College Students are Back. Are You Ready to Disciple Them?

Summer is coming to a close, the high temperatures are starting to abate, and very soon your local college will come to life.

New students will stream in about a week before classes begin and returning students will trickle in throughout the week until the influx of young adults bursts into a flood over the weekend.

For many, life will go on as normal. Those living in the city might only notice a slight uptick in congestion on the morning metro commute. Others may find the peace and stillness of their small town disturbed for the next semester until winter break delivers respite.

By God’s grace, some of these students might walk into your congregation for the first time in late August or early September. These young adults may be strong Christians looking for a solid church home, or they might be religious seekers simply searching for community. Some of these students may live thirty minutes away from their parents, while others won’t see home again until Thanksgiving.

Many churches can offer sound teaching, but will your church offer them the care, attention, and discipleship they need to really grow in their faith?
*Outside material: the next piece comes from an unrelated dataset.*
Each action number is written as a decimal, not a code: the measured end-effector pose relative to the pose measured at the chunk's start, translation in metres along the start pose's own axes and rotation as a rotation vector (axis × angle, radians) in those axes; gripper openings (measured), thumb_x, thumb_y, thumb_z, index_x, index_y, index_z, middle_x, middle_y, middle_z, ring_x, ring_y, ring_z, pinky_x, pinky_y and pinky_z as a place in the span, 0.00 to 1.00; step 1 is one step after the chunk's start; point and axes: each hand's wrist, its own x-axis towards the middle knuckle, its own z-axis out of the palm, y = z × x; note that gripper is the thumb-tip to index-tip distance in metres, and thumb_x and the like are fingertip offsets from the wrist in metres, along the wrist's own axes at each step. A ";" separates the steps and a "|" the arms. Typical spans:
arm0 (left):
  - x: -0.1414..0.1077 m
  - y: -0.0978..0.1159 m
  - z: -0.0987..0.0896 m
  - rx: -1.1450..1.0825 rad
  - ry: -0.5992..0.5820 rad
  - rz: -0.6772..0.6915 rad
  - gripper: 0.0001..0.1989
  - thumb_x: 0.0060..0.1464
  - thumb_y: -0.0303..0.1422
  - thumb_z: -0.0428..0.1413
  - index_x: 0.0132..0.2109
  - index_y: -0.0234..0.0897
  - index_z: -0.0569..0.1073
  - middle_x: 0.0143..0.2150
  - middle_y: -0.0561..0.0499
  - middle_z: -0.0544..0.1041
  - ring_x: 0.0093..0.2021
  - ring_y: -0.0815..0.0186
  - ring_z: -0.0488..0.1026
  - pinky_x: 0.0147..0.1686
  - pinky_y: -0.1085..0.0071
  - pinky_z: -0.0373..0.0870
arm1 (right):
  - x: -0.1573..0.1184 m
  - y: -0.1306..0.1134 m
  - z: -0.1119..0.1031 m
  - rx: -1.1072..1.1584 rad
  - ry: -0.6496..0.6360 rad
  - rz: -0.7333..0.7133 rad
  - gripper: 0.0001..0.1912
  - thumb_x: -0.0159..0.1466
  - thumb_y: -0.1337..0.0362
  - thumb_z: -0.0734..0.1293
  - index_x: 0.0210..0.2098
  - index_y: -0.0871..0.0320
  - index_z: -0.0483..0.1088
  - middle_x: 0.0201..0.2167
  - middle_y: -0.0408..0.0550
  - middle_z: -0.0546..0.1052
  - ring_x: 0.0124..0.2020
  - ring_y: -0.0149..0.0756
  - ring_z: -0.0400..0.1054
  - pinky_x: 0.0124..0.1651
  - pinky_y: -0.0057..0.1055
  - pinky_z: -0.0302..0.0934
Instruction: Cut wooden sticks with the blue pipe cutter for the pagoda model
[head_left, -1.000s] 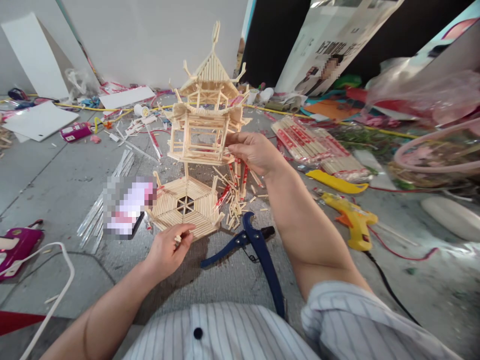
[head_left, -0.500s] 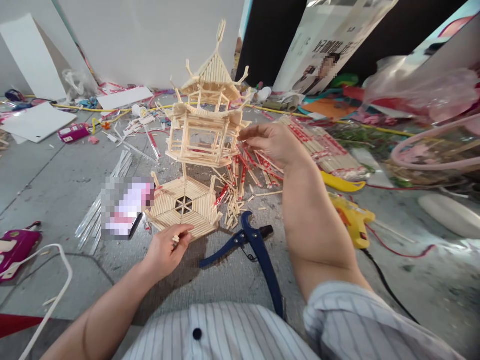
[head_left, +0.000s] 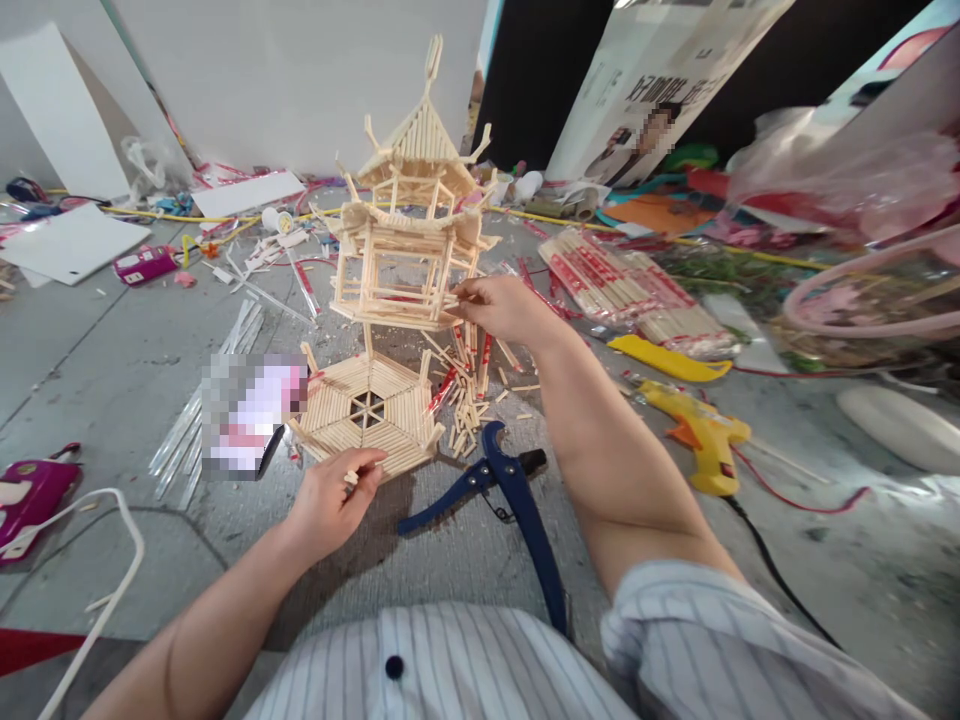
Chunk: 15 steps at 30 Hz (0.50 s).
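A tiered pagoda model [head_left: 409,225] made of thin wooden sticks stands in the middle. In front of it lies a hexagonal stick panel [head_left: 390,425] with short upright pieces at its corners. My left hand [head_left: 337,495] rests at the panel's near left edge, fingers closed round small stick pieces. At the right side of the pagoda's lower tier, my right hand [head_left: 499,308] pinches at its corner; whether a piece is between the fingertips is too small to tell. A blue cutter [head_left: 517,500] lies open on the floor between my arms.
Cut stick pieces [head_left: 469,415] lie right of the panel. A yellow glue gun [head_left: 705,435] and stick bundles [head_left: 600,275] are at the right. Left are a phone [head_left: 251,415], clear glue sticks [head_left: 199,410] and a purple tool [head_left: 37,500].
My right hand has moved left and slightly down, to the pagoda's lower right corner. The pagoda has shifted slightly to the left. My left hand has stayed where it was.
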 end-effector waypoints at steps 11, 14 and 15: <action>0.001 0.004 -0.001 -0.037 -0.005 0.006 0.10 0.58 0.30 0.50 0.41 0.33 0.75 0.30 0.49 0.80 0.29 0.70 0.77 0.27 0.78 0.72 | 0.007 0.012 0.011 0.063 0.341 0.091 0.15 0.63 0.55 0.60 0.34 0.57 0.74 0.28 0.48 0.77 0.31 0.39 0.71 0.38 0.33 0.60; 0.001 0.003 -0.001 -0.026 -0.004 0.009 0.10 0.58 0.30 0.50 0.41 0.33 0.75 0.29 0.49 0.80 0.28 0.70 0.77 0.27 0.78 0.72 | 0.009 0.018 0.010 0.077 0.372 0.119 0.19 0.64 0.50 0.58 0.35 0.56 0.73 0.28 0.49 0.77 0.32 0.40 0.71 0.38 0.34 0.60; 0.001 0.002 -0.001 -0.018 -0.006 0.011 0.10 0.58 0.31 0.50 0.41 0.34 0.75 0.29 0.49 0.80 0.28 0.70 0.77 0.28 0.78 0.72 | 0.009 0.020 0.010 0.082 0.383 0.110 0.20 0.63 0.48 0.58 0.35 0.56 0.73 0.29 0.49 0.77 0.33 0.41 0.71 0.38 0.34 0.60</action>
It’s vital to pass along the gospel to the next generation. If we don’t prepare and equip them, who will preach to the generation after them? Here we can learn from the Old Testament.

After being slaves in Egypt for hundreds of years, God called Moses to lead the Israelites out of bondage. They witnessed unbelievable miracles, plagues, pillars of cloud and fire, a dry path through the Red Sea, water bursting forth from a rock, and manna falling from the sky every morning. Along the way, the Israelites succumbed to grumbling, ungratefulness, and idolatry. Yet they were ultimately provided with a rich land to call their own!
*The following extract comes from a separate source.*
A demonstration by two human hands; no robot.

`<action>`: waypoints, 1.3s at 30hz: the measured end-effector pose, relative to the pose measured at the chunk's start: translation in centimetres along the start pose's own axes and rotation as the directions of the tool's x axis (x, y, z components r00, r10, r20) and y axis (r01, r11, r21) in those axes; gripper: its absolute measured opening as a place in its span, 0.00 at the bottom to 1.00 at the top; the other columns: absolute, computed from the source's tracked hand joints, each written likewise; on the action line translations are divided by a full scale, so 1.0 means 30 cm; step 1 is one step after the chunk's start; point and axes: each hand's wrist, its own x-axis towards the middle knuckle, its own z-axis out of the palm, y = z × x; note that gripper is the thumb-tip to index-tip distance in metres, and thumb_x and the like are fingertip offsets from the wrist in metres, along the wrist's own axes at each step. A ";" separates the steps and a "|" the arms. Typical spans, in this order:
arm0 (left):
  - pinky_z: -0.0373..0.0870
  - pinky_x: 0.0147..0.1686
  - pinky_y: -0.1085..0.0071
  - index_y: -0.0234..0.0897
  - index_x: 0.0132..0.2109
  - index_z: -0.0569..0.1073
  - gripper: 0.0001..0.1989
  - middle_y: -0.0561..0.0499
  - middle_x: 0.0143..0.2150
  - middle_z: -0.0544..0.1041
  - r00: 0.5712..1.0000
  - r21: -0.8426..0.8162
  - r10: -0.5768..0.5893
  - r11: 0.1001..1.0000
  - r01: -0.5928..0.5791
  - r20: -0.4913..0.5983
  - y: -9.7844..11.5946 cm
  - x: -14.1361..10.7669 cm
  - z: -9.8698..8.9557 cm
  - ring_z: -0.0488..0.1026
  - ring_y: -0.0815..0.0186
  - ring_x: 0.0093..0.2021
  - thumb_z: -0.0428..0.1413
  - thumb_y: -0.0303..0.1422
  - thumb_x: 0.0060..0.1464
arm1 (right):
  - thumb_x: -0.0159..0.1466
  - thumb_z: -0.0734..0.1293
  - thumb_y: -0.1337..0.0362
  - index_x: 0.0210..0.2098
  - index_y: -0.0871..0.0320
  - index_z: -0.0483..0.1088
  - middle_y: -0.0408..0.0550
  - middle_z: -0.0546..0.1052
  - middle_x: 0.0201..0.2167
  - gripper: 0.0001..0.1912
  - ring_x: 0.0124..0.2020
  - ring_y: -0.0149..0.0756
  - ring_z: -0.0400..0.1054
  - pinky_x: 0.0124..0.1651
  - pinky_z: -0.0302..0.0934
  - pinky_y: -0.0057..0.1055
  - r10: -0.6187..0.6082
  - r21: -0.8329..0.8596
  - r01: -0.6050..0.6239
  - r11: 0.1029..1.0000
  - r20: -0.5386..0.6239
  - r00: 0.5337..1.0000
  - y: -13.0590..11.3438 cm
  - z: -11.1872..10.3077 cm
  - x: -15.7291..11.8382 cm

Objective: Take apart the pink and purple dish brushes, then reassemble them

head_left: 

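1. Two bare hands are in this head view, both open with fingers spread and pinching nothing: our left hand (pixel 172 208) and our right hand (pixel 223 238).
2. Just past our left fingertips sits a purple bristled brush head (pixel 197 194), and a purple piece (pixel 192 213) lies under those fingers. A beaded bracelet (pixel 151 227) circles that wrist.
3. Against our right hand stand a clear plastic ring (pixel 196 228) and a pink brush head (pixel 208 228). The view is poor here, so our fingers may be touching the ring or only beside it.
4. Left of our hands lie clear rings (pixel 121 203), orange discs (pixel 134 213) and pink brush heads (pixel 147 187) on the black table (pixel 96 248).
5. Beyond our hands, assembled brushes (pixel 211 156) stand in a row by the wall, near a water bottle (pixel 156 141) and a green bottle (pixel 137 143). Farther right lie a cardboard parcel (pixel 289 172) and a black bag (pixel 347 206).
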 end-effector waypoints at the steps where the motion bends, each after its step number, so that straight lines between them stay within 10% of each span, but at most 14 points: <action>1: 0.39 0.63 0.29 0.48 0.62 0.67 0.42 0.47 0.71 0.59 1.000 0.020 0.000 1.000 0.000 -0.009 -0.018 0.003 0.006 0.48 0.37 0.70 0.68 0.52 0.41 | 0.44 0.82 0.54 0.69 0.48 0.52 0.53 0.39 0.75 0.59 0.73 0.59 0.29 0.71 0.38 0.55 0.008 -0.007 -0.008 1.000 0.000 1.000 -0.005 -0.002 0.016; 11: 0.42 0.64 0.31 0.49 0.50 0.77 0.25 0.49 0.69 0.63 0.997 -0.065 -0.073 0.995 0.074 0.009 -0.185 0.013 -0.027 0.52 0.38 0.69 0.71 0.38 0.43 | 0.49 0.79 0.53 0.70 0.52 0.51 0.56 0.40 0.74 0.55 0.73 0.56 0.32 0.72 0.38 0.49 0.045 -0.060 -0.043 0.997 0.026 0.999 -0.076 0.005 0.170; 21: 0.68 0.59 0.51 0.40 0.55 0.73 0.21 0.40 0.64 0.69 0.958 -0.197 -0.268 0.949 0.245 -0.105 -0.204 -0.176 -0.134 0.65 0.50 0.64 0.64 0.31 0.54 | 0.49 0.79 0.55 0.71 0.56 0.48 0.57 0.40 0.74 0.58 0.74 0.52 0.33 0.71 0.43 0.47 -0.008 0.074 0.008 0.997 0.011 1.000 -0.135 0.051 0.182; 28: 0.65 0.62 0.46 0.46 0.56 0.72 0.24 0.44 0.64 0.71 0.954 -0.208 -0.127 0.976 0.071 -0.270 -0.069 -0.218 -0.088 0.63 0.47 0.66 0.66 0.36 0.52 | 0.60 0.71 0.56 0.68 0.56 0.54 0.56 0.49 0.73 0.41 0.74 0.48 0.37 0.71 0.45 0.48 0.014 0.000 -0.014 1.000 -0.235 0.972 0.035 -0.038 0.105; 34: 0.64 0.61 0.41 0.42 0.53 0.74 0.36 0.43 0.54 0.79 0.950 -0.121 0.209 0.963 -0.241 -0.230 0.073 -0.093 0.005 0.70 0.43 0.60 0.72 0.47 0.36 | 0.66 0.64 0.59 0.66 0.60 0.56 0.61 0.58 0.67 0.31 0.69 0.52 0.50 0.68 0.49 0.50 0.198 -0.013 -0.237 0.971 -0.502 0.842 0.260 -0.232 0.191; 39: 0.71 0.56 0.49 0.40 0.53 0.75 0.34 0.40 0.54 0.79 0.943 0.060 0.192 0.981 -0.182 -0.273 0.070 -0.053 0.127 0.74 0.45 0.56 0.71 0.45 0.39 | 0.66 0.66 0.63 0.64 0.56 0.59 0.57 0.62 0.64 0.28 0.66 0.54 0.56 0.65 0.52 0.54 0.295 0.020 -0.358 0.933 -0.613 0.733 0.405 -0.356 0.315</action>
One would think that all they witnessed—the miracles, their failures, God’s faithfulness—would result in epic bedtime stories with their children. After all, remember all the times your father told you how once during a baseball game he ran over the catcher to score, rendering the opponent unconscious? Perhaps that’s just my dad’s story, but passing along our history to our children seems natural.

We want our kids to know who we are, what we have done, and what we have experienced. The Israelites surely passed along their history and privilege of being God’s chosen people. Right?
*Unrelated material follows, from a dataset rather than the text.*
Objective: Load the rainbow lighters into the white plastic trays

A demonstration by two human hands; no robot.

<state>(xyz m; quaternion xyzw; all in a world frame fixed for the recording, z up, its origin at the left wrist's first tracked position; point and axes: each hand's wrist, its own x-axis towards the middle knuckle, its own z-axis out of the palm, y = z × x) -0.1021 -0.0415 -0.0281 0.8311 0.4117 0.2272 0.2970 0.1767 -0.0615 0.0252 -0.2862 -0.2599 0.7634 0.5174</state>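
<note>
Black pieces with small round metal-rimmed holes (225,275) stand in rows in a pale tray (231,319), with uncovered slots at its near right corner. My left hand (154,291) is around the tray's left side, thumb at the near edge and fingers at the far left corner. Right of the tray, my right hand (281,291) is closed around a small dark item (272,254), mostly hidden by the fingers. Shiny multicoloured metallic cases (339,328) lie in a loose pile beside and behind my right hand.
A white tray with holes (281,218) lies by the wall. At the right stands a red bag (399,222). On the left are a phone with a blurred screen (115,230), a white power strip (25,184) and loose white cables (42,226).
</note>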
Not exactly. Judges 2:5-10 (ESV) reads:

“When Joshua dismissed the people, the people of Israel went each to his inheritance to take possession of the land. And the people served the Lord all the days of Joshua, and all the days of the elders who outlived Joshua, who had seen all the great work that the Lord had done for Israel. And Joshua the son of Nun, the servant of the Lord, died at the age of 110 years. And they buried him within the boundaries of his inheritance in Timnath-heres, in the hill country of Ephraim, north of the mountain of Gaash. And all that generation also were gathered to their fathers. And there arose another generation after them who did not know the Lord or the work that he had done for Israel.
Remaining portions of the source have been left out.